EXERCISE DESCRIPTION
Output the lines of the records below exactly, beginning at their first line and ending at the line with "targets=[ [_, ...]"; include no pictures.

[Records drawn from a dataset]
■ ■ ■ ■

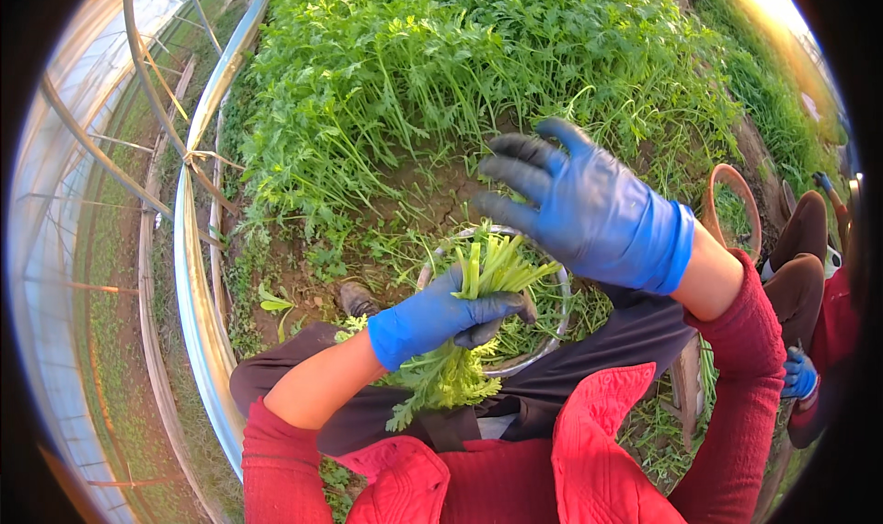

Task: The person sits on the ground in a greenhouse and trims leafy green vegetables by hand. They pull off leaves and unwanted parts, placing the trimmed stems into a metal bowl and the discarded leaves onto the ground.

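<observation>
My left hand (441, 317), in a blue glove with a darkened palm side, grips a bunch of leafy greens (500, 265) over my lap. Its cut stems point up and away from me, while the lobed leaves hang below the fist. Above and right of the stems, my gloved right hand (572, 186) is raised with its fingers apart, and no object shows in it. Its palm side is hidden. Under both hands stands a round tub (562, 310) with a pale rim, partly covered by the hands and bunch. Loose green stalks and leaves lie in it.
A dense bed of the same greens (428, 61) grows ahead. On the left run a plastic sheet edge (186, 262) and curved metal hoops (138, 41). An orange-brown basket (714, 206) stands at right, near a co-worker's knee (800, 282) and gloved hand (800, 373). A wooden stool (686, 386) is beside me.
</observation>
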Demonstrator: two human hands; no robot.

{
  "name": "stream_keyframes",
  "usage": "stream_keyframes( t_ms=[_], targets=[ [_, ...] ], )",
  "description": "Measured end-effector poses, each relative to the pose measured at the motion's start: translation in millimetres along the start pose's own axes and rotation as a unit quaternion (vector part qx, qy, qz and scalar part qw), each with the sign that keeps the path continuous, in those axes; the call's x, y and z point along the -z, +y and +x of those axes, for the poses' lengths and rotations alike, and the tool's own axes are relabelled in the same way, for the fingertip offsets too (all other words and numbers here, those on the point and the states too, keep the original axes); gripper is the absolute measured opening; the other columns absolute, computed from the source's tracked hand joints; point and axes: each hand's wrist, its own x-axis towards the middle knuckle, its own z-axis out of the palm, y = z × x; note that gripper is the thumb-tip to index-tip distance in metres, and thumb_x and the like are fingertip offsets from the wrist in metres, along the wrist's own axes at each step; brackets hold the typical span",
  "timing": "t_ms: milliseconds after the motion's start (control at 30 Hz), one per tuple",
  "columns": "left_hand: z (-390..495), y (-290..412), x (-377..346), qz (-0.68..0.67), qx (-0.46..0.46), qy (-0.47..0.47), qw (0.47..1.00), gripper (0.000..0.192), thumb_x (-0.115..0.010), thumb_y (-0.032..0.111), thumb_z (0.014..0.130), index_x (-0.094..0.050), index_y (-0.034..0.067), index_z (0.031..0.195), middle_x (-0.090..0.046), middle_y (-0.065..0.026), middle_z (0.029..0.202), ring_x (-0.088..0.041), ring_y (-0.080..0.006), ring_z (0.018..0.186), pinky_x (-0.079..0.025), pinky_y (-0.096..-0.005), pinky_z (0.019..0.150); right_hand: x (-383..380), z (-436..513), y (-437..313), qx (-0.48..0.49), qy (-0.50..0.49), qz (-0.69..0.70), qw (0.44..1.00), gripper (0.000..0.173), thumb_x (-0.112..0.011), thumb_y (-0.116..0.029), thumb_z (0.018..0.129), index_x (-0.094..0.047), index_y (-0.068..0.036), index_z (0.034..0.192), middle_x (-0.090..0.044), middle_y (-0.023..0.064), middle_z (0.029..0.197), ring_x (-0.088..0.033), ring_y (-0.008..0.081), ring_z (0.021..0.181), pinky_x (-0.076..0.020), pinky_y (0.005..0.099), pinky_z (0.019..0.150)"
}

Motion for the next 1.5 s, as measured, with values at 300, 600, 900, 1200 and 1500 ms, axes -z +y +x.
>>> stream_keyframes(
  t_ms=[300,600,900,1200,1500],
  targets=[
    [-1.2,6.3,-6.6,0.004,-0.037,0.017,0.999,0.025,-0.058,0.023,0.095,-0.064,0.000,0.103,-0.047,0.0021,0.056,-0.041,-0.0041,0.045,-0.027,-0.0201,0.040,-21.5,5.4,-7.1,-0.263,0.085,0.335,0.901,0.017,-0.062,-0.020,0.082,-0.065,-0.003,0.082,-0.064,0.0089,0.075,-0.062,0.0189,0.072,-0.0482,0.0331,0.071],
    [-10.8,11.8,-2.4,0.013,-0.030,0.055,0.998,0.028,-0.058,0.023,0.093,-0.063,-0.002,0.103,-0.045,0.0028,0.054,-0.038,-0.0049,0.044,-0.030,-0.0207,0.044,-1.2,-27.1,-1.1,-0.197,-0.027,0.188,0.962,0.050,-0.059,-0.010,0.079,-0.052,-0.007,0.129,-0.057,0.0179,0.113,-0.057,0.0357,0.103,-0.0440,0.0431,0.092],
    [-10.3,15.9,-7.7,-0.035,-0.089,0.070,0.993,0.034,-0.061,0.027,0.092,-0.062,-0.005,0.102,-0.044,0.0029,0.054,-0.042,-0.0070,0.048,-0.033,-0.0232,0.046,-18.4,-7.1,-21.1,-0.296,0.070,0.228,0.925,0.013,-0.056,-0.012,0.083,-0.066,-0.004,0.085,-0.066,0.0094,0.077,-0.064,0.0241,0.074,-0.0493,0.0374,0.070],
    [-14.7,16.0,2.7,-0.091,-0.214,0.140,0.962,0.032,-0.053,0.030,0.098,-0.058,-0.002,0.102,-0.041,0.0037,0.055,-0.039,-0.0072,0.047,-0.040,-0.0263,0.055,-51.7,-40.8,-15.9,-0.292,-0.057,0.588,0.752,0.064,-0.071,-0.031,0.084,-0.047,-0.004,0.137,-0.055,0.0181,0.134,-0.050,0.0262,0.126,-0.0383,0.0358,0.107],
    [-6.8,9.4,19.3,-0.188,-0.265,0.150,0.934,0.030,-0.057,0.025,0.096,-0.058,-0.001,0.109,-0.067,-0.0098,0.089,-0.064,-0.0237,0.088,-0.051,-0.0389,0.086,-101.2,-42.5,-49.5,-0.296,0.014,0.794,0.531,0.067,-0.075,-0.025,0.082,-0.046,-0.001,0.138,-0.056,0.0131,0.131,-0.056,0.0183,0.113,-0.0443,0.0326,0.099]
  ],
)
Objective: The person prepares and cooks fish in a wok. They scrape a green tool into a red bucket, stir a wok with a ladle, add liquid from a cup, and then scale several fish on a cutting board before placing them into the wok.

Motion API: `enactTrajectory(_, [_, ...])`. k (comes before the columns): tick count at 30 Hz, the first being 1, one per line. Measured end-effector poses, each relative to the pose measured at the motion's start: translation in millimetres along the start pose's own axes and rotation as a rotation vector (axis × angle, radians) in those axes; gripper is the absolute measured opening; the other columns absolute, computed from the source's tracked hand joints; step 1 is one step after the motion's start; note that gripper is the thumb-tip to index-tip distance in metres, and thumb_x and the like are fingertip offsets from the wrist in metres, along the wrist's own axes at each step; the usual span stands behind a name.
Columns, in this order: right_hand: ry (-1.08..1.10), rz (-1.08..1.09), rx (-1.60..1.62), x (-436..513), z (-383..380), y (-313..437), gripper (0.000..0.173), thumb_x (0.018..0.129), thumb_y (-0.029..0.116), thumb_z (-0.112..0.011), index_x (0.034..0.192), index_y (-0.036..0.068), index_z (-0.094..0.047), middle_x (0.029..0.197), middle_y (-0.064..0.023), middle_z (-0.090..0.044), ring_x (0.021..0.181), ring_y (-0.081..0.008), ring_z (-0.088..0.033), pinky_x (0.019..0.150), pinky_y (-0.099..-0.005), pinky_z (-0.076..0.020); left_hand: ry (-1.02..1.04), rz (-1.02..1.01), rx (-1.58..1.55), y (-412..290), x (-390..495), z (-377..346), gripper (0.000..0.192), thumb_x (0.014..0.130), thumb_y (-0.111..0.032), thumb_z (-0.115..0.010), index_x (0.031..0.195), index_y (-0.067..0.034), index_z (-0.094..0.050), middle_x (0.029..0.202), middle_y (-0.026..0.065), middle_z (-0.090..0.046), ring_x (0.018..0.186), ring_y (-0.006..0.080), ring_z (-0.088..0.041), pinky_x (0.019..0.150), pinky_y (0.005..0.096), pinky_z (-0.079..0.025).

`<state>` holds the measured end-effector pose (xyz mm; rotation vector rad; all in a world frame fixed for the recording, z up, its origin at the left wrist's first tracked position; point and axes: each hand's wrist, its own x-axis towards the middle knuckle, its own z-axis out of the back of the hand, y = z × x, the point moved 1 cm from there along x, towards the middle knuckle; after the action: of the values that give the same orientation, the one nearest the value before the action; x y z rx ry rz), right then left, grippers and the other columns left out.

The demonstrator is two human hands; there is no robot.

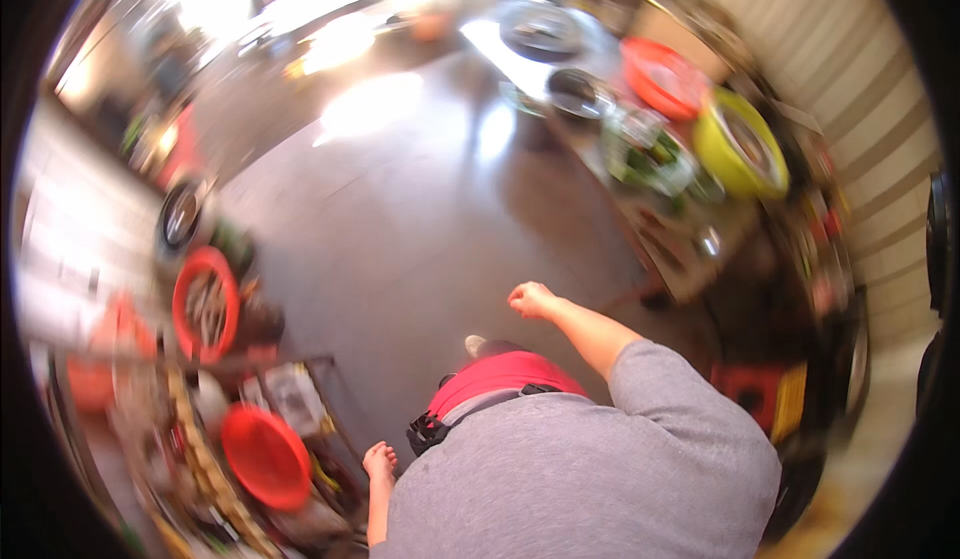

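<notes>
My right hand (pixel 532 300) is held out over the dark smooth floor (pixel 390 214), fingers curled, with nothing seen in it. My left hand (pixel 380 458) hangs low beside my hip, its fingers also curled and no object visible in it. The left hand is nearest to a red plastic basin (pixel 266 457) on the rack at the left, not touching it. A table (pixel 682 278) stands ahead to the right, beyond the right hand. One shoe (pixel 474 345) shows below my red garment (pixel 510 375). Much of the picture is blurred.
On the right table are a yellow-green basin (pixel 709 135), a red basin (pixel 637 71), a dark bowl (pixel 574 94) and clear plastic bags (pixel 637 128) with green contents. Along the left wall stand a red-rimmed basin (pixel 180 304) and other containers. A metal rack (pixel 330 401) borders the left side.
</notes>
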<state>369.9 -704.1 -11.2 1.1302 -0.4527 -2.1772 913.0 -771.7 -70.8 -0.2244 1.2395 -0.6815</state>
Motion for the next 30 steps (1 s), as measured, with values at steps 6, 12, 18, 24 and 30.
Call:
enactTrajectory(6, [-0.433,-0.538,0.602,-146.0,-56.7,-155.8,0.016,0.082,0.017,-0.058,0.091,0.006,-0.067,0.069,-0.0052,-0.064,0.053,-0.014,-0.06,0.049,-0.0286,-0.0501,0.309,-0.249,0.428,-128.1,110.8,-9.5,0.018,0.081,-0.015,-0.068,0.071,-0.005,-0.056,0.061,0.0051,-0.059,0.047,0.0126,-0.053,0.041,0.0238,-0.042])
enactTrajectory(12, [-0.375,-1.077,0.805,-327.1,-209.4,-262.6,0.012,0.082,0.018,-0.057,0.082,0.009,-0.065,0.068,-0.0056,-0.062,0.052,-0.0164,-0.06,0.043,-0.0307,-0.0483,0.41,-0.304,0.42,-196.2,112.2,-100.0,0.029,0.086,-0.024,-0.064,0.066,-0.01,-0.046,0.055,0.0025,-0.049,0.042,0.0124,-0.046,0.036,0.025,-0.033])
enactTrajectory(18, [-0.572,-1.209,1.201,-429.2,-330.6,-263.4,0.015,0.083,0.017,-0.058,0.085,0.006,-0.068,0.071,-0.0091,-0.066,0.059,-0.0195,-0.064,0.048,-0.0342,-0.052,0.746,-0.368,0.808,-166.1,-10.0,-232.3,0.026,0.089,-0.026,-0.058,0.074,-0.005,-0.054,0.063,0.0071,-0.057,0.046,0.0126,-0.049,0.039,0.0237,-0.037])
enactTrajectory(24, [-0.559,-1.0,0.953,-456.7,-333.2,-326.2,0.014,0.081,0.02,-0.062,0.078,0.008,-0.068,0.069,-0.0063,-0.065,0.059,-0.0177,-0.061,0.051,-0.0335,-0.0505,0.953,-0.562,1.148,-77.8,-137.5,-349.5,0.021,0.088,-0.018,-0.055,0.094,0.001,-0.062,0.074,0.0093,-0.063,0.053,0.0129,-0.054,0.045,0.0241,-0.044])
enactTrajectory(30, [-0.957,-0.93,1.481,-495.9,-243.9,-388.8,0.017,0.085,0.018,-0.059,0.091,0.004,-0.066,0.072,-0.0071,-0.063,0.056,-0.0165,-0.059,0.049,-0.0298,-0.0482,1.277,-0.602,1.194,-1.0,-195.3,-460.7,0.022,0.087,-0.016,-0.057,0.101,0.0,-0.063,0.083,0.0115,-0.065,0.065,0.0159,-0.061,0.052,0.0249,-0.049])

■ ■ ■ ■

OUTPUT BELOW
Task: The person sits on the ground in a greenhouse and trims leafy green vegetables by hand. They pull off leaves and unwanted parts, placing the trimmed stems into a metal bowl and the discarded leaves onto the ground.

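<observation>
My left hand (441, 317), in a blue glove with a darkened palm side, grips a bunch of leafy greens (500, 265) over my lap. Its cut stems point up and away from me, while the lobed leaves hang below the fist. Above and right of the stems, my gloved right hand (572, 186) is raised with its fingers apart, and no object shows in it. Its palm side is hidden. Under both hands stands a round tub (562, 310) with a pale rim, partly covered by the hands and bunch. Loose green stalks and leaves lie in it.
A dense bed of the same greens (428, 61) grows ahead. On the left run a plastic sheet edge (186, 262) and curved metal hoops (138, 41). An orange-brown basket (714, 206) stands at right, near a co-worker's knee (800, 282) and gloved hand (800, 373). A wooden stool (686, 386) is beside me.
</observation>
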Demonstrator: two human hands; no robot.

{
  "name": "stream_keyframes",
  "usage": "stream_keyframes( t_ms=[_], targets=[ [_, ...] ], )",

The exercise has been answered in full.